Maxillary and Sphenoid Sinus Fungus Ball: A Single Belgian Centre's Experience

Maxillary and Sphenoid Sinus Fungus Ball: A Single Belgian Centre's Experience Background: Fungus ball describes the non invasive accumulation of dense fungal concrements in a sinus cavity. Bone, blood vessels, submucosa and sinus mucosa are free of fungal elements. It usually occurs in immunocompetent adults. It can involve the maxillary or the sphenoid sinus. Methodology: We reviewed the files of 66 patients treated for sinus fungus ball (SFB) in the ENT department of the CHU Dinant - Godinne during the past 15 years. Our cohort of patients was divided in 2 groups. The first group comprised the patients with maxillary fungus ball (MSFB) (n = 50 patients) and the second with sphenoid fungus ball (SSFB) (n = 16 patients). Clinical presentation, imaging and surgical treatment were recorded. Results: Patients with MSFB complained more frequently of postnasal drip whereas retroocular pain was more common in the group of SSFB. On CT scans, an heterogeneous partial or complete opacity of the affected sinus with sclerosis of the bony walls was present in both groups.

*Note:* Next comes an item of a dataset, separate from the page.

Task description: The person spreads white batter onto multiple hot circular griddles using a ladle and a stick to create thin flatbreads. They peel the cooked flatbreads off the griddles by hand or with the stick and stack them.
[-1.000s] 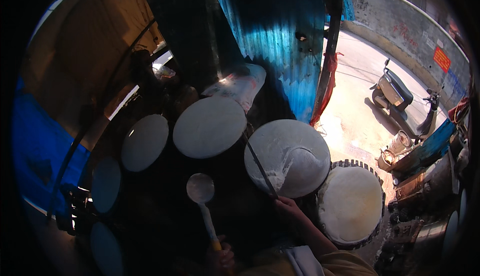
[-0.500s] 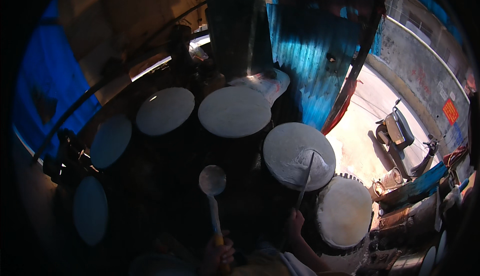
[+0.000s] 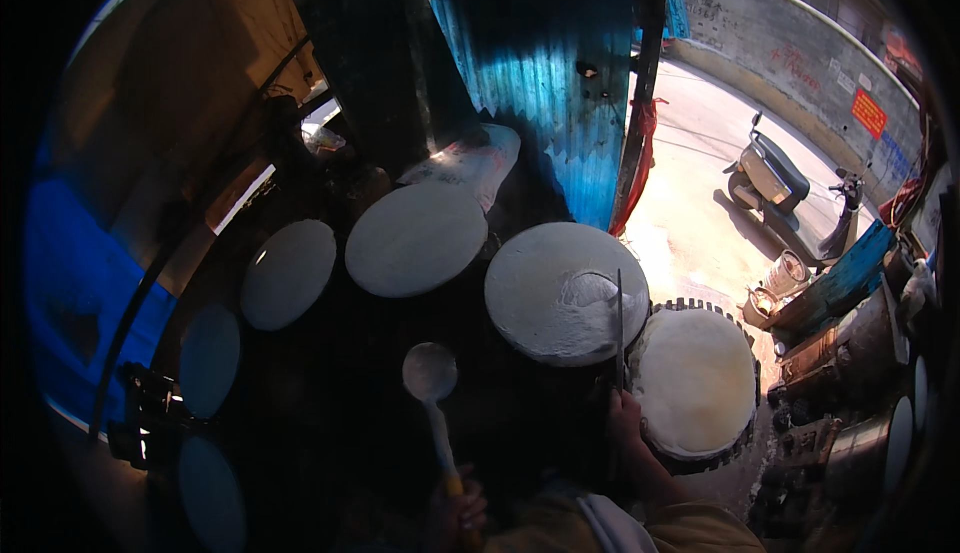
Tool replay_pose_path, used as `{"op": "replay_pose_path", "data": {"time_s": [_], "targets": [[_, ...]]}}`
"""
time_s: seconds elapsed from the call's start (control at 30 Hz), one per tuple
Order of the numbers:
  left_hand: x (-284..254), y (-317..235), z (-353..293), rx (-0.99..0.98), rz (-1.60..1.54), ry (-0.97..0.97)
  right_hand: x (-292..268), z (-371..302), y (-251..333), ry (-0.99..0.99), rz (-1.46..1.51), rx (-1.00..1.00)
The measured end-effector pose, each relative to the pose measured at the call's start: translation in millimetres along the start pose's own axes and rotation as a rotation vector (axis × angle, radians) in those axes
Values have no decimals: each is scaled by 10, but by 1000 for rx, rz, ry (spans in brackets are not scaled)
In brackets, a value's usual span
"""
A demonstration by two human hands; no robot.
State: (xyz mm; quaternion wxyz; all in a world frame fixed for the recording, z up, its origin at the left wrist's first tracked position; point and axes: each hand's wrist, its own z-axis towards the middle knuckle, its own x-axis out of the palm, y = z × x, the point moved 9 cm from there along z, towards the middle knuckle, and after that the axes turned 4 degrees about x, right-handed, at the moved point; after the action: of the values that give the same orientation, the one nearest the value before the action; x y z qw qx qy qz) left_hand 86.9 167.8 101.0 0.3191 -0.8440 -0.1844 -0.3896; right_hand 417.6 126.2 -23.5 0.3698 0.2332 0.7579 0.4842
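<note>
My left hand is closed round the yellow handle of a ladle; the pale round bowl points away from me over a dark area. My right hand grips a long, thin, flat spatula, held nearly upright. Its blade crosses the right side of a round griddle plate coated in pale batter. A wet, rippled patch of batter lies just left of the blade. Whether the blade touches the plate, I cannot tell. Closest to my right hand is another round plate covered by a cream-coloured layer.
More pale round plates curve away leftward, including one at the back and one beyond it. A whitish bag lies behind them. Blue corrugated sheet stands at the back. Outside on the right are a scooter and a bucket.
The view has swung right and tilted. My right hand and the spatula have shifted right and the blade stands more upright. The ladle stays in my left hand.
</note>
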Motion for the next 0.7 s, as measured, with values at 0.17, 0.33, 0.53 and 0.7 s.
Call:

Microcalcifications were much more common in the group of MSFB. The definitive diagnosis was made by the pathologist in all the cases. When positive (n = 13/55), Aspergillus fumigatus grew on culture. Fungus balls were treated by surgery (mainly endonasal approach) with a success rate of 91%. It consisted of a complete removal of the fungal hyphae with preservation of the healthy mucosa and restoration of the aeration and drainage of the sinus. Surgery mainly consisted of a middle antrostomy in the first group and a sphenoidotomy performed via the sphenoethmoidal recess in the second one. Conclusions: The clinicians must be aware of this entity in case of a unilateral symptomatic rhinosinusitis persisting despite appropriate medical treatment. A biopsy of the mucosa adjacent to the fungus ball must be performed to rule out any invasion within the tissues.